As the ships disappear into the cloudy skies, the party swear that they hear Mendez' voice proudly ringing from above, 'Mendez: playboy, starship skipper!' before all is quiet again.

Perhaps a trip back to seawell to sell their stuff might be in order?


Joebroesel said...

Berries and mushrooms! They should have taken our stuff back to the outpost!!! Useless ;-) Good that we have a carriage from the orcs left.
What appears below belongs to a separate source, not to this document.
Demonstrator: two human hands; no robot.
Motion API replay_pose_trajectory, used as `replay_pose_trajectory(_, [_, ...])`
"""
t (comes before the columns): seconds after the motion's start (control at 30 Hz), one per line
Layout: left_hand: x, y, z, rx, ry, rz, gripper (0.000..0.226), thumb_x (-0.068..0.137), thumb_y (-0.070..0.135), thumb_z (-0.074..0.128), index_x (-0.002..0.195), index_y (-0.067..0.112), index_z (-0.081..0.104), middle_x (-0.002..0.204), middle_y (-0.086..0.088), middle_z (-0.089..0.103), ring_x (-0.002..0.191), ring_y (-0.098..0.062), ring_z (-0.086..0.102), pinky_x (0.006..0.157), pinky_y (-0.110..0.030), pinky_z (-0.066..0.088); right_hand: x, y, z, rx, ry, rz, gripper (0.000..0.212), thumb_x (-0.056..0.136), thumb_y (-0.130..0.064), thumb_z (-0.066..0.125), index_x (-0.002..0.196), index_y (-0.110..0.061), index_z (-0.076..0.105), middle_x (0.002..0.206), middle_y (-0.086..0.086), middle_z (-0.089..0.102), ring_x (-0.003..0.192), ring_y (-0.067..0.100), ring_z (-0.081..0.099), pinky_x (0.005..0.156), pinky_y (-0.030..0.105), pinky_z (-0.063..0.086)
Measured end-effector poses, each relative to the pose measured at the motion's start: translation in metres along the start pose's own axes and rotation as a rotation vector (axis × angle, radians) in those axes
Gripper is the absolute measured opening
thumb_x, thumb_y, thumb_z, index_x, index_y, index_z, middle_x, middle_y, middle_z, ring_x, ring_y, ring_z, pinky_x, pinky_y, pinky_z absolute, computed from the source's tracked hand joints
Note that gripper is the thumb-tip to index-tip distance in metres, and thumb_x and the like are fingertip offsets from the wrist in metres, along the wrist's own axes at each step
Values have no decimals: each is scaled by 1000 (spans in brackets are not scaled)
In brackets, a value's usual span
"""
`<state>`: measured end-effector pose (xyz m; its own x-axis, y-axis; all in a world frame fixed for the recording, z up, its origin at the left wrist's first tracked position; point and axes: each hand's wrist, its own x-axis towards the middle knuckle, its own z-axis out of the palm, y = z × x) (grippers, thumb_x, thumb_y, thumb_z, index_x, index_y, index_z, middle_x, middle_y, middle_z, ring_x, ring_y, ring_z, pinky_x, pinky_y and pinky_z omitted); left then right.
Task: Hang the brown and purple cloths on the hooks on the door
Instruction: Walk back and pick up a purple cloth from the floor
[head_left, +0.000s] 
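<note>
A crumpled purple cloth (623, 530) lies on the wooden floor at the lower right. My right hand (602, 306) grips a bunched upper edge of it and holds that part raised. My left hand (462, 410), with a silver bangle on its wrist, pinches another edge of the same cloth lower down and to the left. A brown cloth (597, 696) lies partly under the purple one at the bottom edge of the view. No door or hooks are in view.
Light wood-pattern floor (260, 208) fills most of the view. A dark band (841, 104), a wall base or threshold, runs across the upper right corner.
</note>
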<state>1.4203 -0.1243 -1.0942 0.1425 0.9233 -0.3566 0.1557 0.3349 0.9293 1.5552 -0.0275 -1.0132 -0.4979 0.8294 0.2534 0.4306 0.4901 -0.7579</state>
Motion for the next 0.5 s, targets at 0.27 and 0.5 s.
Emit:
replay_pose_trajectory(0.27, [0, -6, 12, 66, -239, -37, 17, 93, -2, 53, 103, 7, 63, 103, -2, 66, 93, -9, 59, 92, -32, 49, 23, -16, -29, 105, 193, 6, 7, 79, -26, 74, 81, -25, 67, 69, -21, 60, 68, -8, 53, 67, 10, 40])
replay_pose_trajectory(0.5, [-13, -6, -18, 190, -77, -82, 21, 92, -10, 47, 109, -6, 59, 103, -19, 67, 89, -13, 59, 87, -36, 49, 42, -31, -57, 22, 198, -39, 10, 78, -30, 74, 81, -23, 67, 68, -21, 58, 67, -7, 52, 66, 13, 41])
Eolar, who would like to go back to the outpost as gnomes are not very religious. He offers to take a carriage back to the outpost and sell what we don't need.

Hedzor said...

Really nice summation of at least four separate races.
So, it's off from the Gnome Hamlet you go.
Bugger, that throws out my progression order.
Oh well, time to revise my death schemes.

RoboGeek said...

I think a co-authored book is in order - words by Dag, poetry by Paul, illustrations by Kirk, and story by all of us!
I'd buy a copy!
So does this mean we are already in Seawell, or considering going there from the Gnome hamlet (via Grimes and his valley stronghold?)

Insanodag said...

You are, as of this post, in the gnome hamlet. Kirk could, however, move us anywhere he thinks it is necessary, though.

Hedzor said...

You'll be traveling from the Gnome Hamlet I'm afraid.
You were going to meet Grimes anyway, but now you might avoid your reunion with Bailey.

As for the book...
I'm offended; it should be Illustrations by Dag, Words by Paul and Poetry by me:

'Would you kill me in the sky?
Could you stab me while I fly?
I would, I could, with heavy metal.
I would, I should you silly petal!'


Cynan said...

you dont think i could do the illustrations or what? =)

Insanodag said...

As long as by 'illustrations', you mean poorly proportioned stickfigures and bad could be doable.

RoboGeek said...

Kirk, stick to the drawing ;)
Actually, I am kidding, I think you certainly have a way with words, it is after all how you make your living!

I am sure Paul could draw, he has already proved himself to be a man of many skills, it would not suprise me if he could put Michelangelo to shame with a brush and a drop of paint!

In fact, I left out Sven who I think could contribute religious invective, character development and general story padding!

Note how I left myself out ... maybe I could do a website? No - Sven is the man for that too!

Hedzor said...

Indeed I do!
Haven't you seen the recent Radio script what I wrote?